The task: Reproduce exactly the lines below from the one containing "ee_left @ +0" through the one containing "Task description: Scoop", including both, and nothing else.

Source information:

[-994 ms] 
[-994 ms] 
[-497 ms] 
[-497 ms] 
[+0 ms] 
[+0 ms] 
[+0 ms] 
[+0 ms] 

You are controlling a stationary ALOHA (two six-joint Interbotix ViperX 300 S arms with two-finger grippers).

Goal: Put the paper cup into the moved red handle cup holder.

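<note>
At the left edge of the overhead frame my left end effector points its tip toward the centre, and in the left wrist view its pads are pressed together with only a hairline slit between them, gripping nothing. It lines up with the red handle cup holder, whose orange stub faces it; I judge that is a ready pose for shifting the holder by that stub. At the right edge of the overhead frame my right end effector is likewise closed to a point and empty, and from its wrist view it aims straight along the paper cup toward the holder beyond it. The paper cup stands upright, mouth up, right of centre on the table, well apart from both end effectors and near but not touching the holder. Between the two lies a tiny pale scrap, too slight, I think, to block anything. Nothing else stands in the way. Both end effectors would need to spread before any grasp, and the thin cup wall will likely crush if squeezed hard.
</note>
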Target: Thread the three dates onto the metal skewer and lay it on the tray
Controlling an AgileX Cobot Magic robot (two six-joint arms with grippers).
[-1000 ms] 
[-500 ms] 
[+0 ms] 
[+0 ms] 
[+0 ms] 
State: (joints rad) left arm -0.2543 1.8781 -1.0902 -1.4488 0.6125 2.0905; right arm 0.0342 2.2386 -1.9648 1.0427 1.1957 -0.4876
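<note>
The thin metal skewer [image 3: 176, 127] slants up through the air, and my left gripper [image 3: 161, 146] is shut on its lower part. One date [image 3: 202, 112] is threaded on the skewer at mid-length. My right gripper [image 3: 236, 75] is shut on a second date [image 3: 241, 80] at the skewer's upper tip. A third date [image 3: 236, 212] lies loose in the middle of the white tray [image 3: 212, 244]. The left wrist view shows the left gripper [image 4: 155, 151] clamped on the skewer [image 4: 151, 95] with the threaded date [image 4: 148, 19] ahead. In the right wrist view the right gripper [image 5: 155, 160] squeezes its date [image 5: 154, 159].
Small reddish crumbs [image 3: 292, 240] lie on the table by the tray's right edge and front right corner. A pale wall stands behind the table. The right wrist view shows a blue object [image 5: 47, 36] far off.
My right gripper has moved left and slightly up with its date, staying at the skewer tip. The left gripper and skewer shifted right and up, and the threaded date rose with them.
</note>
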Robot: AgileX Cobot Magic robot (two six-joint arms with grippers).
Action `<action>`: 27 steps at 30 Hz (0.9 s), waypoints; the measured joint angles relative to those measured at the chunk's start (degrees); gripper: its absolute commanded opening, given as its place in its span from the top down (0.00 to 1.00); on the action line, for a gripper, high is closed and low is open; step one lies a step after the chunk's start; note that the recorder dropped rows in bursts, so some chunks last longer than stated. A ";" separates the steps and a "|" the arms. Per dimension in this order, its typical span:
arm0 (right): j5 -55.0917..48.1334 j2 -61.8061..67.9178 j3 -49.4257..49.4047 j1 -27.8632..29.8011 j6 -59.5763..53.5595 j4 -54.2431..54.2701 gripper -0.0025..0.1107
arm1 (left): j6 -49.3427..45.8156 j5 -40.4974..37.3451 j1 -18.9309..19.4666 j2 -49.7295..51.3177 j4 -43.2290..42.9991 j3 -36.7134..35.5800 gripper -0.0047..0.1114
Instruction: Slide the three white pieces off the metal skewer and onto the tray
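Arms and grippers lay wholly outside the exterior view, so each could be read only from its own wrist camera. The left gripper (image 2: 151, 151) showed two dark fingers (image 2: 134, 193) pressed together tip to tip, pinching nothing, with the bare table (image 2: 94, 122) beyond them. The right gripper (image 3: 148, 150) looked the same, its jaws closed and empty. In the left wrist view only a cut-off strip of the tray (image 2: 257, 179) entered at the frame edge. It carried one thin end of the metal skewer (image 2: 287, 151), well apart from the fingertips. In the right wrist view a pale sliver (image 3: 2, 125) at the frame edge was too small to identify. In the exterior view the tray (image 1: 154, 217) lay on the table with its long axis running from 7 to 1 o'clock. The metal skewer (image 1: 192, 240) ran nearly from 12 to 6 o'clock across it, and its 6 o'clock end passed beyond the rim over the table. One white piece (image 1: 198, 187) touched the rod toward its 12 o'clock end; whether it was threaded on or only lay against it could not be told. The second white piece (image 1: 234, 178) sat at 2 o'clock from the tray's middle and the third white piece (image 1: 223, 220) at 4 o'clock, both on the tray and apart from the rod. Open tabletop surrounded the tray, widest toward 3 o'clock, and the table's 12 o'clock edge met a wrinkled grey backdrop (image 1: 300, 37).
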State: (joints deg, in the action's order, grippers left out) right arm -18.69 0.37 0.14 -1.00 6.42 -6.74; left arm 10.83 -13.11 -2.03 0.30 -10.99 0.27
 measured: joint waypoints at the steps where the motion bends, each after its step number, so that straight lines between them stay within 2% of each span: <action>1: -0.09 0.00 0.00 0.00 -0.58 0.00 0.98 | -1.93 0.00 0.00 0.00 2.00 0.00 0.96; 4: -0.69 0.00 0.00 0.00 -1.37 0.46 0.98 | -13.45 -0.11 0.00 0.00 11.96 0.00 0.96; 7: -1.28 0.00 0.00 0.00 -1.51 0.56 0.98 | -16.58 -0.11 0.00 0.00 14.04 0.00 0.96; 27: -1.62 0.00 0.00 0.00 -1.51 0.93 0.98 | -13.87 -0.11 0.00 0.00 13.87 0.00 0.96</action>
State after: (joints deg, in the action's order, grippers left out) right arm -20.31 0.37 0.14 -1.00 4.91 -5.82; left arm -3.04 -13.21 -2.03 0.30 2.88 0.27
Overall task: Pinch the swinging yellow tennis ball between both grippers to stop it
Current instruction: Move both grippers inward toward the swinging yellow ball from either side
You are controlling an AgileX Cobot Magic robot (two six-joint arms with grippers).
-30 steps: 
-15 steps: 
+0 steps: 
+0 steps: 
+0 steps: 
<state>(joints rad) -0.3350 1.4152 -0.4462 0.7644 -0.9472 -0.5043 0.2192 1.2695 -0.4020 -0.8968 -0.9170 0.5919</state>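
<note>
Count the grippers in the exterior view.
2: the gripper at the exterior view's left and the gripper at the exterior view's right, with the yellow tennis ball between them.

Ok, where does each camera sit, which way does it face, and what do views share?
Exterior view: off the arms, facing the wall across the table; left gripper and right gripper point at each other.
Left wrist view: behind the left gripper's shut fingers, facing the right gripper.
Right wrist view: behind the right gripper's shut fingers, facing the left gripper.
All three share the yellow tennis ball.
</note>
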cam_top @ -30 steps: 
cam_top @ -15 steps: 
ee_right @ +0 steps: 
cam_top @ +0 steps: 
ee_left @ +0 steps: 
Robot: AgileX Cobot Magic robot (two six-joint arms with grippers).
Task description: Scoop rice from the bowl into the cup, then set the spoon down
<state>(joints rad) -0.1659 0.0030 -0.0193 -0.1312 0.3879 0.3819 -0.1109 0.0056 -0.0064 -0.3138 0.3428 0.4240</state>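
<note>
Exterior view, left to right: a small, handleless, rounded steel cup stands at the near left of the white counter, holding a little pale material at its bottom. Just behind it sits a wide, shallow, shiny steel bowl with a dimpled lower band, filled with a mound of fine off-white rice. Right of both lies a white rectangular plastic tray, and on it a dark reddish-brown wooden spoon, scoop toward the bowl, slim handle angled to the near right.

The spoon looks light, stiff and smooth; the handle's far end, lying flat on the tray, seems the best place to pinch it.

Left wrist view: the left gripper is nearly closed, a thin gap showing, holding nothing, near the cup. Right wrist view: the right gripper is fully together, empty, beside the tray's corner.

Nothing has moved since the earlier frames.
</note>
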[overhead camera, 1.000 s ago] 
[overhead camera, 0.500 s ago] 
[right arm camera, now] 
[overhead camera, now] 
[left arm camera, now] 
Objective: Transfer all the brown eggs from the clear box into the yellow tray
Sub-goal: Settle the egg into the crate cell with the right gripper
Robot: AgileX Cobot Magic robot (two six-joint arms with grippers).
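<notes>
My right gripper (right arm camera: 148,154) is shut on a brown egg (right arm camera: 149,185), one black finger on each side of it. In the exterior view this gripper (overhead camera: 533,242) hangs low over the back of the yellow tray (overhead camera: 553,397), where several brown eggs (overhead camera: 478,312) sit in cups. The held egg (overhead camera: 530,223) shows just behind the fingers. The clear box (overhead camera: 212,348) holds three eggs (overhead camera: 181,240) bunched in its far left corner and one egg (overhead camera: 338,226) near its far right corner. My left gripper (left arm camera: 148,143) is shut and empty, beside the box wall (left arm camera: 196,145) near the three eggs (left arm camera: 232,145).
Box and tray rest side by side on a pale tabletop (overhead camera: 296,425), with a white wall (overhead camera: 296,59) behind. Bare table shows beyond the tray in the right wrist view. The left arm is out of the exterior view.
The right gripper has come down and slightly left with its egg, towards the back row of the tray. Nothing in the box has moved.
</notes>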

Solved problem:
ee_left @ +0 steps: 
Robot: AgileX Cobot Magic robot (two six-joint arms with grippers).
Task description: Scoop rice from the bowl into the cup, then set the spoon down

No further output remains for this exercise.